• _Exercise instructions_: Reproduce, exactly, the lines of the material below from the line containing "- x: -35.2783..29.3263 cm" through the line containing "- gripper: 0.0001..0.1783", with both end lines included and nothing else.

• _Record set_:
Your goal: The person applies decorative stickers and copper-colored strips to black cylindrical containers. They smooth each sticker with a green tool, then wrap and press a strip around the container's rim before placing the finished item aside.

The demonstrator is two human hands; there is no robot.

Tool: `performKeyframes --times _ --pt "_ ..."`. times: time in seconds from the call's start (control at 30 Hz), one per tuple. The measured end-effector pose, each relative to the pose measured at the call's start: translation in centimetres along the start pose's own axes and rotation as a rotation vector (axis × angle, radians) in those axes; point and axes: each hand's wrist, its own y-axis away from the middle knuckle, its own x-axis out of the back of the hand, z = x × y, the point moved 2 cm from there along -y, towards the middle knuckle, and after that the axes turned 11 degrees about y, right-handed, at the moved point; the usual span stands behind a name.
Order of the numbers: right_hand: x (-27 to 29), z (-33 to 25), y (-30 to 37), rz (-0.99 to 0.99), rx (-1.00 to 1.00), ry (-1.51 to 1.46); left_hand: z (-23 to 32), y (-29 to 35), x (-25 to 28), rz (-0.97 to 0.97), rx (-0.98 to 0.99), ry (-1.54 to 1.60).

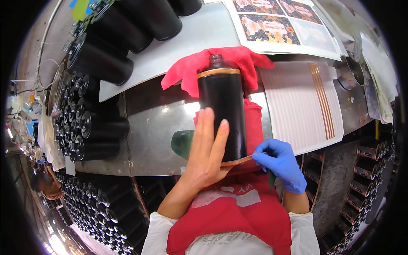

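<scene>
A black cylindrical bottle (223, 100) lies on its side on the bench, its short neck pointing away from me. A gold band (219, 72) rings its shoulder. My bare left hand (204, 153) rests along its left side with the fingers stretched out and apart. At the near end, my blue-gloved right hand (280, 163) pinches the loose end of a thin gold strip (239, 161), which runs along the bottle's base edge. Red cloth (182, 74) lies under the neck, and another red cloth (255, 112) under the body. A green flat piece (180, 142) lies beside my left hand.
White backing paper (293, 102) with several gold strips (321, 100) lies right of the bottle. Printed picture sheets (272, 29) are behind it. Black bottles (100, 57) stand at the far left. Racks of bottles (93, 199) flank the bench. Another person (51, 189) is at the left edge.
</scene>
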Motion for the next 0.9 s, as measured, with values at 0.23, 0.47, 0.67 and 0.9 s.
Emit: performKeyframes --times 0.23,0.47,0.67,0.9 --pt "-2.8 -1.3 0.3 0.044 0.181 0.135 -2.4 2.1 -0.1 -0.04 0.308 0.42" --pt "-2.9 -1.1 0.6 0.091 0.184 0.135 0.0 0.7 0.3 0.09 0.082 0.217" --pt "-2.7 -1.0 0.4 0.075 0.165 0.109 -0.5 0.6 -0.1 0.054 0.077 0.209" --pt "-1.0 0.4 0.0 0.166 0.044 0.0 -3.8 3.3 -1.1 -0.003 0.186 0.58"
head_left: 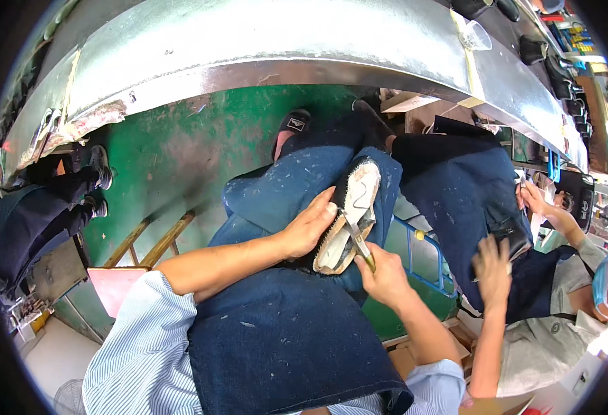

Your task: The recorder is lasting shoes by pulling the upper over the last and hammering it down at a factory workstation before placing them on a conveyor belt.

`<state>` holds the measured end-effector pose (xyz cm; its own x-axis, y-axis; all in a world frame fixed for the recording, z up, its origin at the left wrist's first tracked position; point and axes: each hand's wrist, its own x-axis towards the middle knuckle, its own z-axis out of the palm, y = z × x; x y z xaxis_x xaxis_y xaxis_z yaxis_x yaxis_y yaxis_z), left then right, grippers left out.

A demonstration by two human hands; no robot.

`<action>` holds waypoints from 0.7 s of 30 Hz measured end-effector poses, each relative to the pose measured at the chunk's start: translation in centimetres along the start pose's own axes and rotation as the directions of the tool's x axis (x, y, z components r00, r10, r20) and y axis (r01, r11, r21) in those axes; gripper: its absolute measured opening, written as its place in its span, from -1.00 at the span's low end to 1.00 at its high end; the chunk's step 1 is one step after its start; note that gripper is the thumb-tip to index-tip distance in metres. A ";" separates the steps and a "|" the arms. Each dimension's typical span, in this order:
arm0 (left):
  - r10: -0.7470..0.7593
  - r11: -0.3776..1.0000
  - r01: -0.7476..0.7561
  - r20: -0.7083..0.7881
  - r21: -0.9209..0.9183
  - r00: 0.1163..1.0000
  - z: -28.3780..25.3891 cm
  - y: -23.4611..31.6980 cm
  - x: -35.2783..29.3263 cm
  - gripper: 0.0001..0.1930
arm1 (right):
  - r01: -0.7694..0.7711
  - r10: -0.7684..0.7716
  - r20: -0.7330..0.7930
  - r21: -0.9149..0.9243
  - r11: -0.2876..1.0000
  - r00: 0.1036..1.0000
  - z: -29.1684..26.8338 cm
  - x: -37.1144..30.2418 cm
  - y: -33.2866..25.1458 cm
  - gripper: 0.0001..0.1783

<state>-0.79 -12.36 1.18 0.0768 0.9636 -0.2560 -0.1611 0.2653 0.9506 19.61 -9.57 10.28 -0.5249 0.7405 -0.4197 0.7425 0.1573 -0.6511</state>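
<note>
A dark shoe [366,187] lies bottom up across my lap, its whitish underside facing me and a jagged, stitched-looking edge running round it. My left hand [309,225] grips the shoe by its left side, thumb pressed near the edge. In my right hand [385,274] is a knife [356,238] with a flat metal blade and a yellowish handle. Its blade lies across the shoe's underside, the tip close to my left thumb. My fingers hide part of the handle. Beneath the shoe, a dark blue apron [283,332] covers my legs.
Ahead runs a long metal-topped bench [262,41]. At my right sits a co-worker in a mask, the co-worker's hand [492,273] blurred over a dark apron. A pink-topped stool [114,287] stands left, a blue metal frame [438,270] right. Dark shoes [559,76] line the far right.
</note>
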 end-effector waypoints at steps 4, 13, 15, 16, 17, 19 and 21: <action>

• _The completed task_:
  - x: -35.2783..29.3263 cm
  - gripper: 0.0001..0.1930
arm1 (right):
  - r01: -0.7694..0.7711
  - r10: -0.7684..0.7716
  - r20: -0.7330..0.7930
  - r21: -0.9149..0.9243
  - r11: -0.2876..1.0000
  - r00: 0.1036..1.0000
  - z: -29.1684..26.8338 cm
  - x: -37.1144..30.2418 cm
  - y: -33.2866..25.1458 cm
  - gripper: 0.0001..0.1783

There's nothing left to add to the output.